The Science Fiction Novel - Deborah Harkness

Deborah Harkness
I'm getting to the end of my list of authors / books from the Fantasy / Sci-Fi genre. More of these authors will be new to me but that just adds to the anticipation for me.

Deborah Harkness is an American scholar and novelist born in Philadelpha, Pennsylvania. I first heard of her when Jo and I enjoyed the first season of A Discovery of Witches, an excellent fantasy series. I decided to buy the first book in her All Souls trilogy. I've got it sitting on my bookshelf and look forward to finally trying it.

a. A Discovery of Witches (2011).

"A world of witches, daemons and vampires. A manuscript which holds the secrets of their past and the key to their future. Diana and Matthew - the forbidden love at the heart of it.

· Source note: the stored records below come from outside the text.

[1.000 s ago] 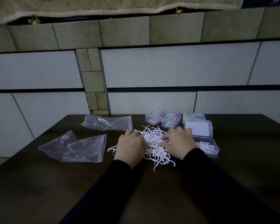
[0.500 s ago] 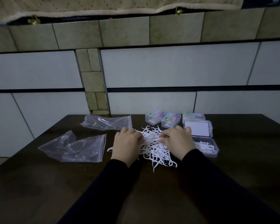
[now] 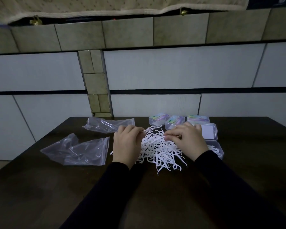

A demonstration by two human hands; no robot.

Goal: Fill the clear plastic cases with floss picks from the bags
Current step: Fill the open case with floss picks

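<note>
I keep the picks (image 3: 157, 151) heaped on the bench (image 3: 39, 187) between my hands; left hand (image 3: 125, 144) and right hand (image 3: 188, 142) each pinch some, ready for the open case (image 3: 219, 150).

A pile of floss picks (image 3: 158, 149) lies on a table (image 3: 56, 187). Left of the pile lie two bags (image 3: 79, 151), one behind the other. Behind and right of the pile sit cases (image 3: 208, 131), with an open case (image 3: 216, 148) holding picks nearest.
</note>
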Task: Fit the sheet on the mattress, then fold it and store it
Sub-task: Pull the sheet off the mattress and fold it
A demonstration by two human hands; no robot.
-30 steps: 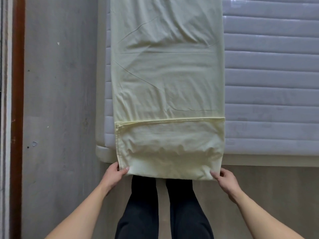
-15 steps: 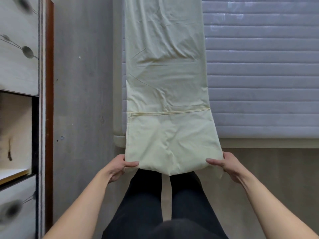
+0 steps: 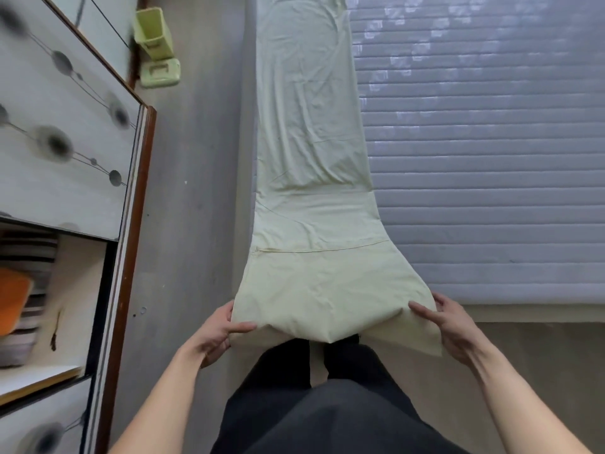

When historian Diana Bishop opens an alchemical manuscript in the Bodleian Library, it's an unwelcome intrusion of magic into her carefully ordered life. Though Diana is a witch of impeccable lineage, the violent death of her parents while she was still a child convinced her that human fear is more potent than any witchcraft. Now Diana has unwittingly exposed herself to a world she's kept at bay for years; one of powerful witches, creative, destructive daemons and long-lived vampires. Sensing the significance of Diana's discovery, the creatures gather in Oxford, among them the enigmatic Matthew Clairmont, a vampire geneticist. Diana is inexplicably drawn to Matthew and, in a shadowy world of half-truths and old enmities, ties herself to him without fully understanding the ancient line they are crossing. As they begin to unlock the secrets of the manuscript and their feelings for each other deepen, so the fragile balance of peace unravels..."

The other two books in the series are -
a. Shadow of Night (2012)
b. The Book of Life (2014)

Well, there you go friends. Enjoy your April reading. See you tomorrow.